**Assignment:**
Repeat every line of the data exactly; the pictures stay out.

**Data provided:**
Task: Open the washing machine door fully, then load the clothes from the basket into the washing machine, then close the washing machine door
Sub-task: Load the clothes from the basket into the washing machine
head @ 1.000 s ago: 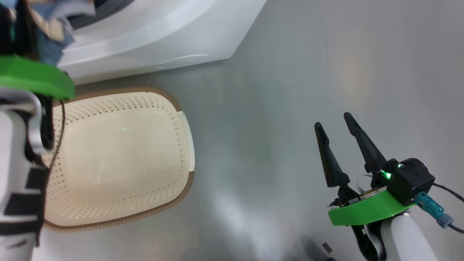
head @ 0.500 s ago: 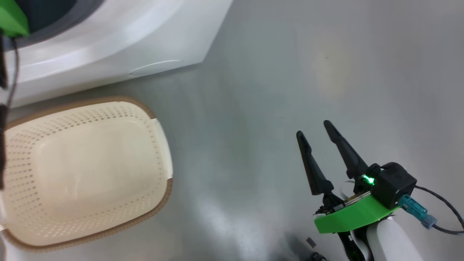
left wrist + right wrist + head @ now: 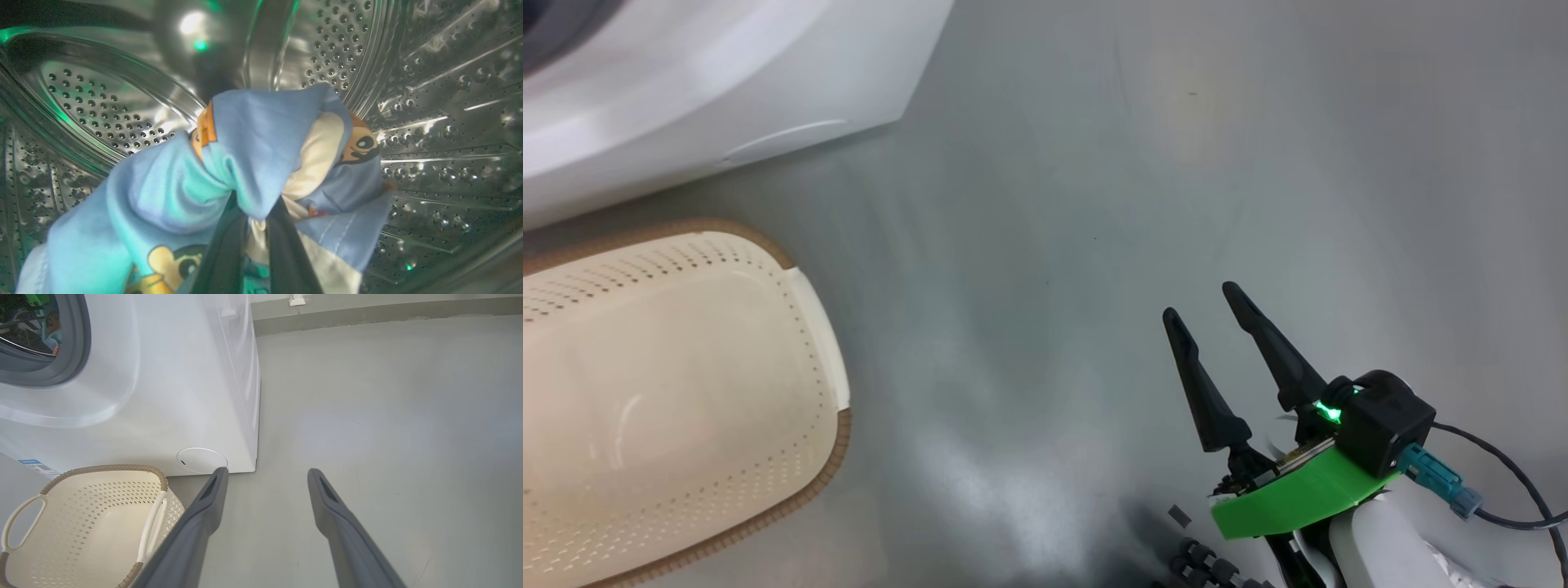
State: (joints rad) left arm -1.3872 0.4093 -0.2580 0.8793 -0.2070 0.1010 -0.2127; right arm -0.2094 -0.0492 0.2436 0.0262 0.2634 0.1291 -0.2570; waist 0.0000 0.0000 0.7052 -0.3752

**Solution to this exercise:**
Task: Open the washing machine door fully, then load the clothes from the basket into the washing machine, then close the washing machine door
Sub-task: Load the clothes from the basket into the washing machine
head @ 1.000 s ago: 
head @ 0.500 s ago: 
left wrist + right wrist + head @ now: 
State: (joints rad) left arm -1.3872 0.4093 -0.2580 0.8793 -0.2070 0.1010 -0.2127; right arm -0.2094 -0.0492 0.2436 0.0262 0.2634 0.1291 -0.2570; waist 0.0000 0.0000 0.7052 -0.3752

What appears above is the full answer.